What you should do:
Restate all the data exactly, so that each line is the same as before.
───
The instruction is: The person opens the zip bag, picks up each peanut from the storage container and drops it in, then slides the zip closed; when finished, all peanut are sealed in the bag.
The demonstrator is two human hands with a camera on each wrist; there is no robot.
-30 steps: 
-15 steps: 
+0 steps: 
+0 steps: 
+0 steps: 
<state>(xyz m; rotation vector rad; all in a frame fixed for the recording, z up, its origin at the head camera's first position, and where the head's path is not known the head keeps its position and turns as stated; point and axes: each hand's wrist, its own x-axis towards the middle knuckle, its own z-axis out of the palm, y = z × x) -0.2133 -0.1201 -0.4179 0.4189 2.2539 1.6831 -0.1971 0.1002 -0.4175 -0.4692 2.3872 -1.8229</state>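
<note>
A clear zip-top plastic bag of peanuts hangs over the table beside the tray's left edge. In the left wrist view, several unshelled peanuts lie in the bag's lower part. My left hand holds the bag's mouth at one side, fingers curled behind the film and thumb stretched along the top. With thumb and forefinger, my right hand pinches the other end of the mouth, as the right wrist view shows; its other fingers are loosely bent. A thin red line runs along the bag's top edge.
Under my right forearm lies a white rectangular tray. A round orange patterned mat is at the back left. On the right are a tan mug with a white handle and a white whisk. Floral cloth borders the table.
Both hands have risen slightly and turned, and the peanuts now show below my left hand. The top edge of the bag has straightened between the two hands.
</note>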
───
Output:
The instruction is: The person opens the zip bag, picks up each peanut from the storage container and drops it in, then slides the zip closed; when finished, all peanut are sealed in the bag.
The demonstrator is two human hands with a camera on each wrist; there is no robot.
-30 steps: 
-15 steps: 
+0 steps: 
+0 steps: 
+0 steps: 
<state>(xyz m; rotation vector rad; all in a frame fixed for the recording, z up, its origin at the head camera's first position, and where the head's path is not known the head keeps its position and turns as stated; point and axes: each hand's wrist, its own x-axis towards the middle knuckle, its own z-axis out of the palm, y = z × x) -0.2133 -0.1201 -0.4179 0.4189 2.2539 1.6831 -0.1971 0.1002 -0.4175 -0.4692 2.3872 -1.8229</state>
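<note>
A clear zip-top plastic bag of peanuts hangs over the table beside the tray's left edge. In the left wrist view, several unshelled peanuts lie in the bag's lower part. My left hand holds the bag's mouth at one side, fingers curled behind the film and thumb stretched along the top. With thumb and forefinger, my right hand pinches the other end of the mouth, as the right wrist view shows; its other fingers are loosely bent. A thin red line runs along the bag's top edge.
Under my right forearm lies a white rectangular tray. A round orange patterned mat is at the back left. On the right are a tan mug with a white handle and a white whisk. Floral cloth borders the table.
Both hands have risen slightly and turned, and the peanuts now show below my left hand. The top edge of the bag has straightened between the two hands.
</note>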

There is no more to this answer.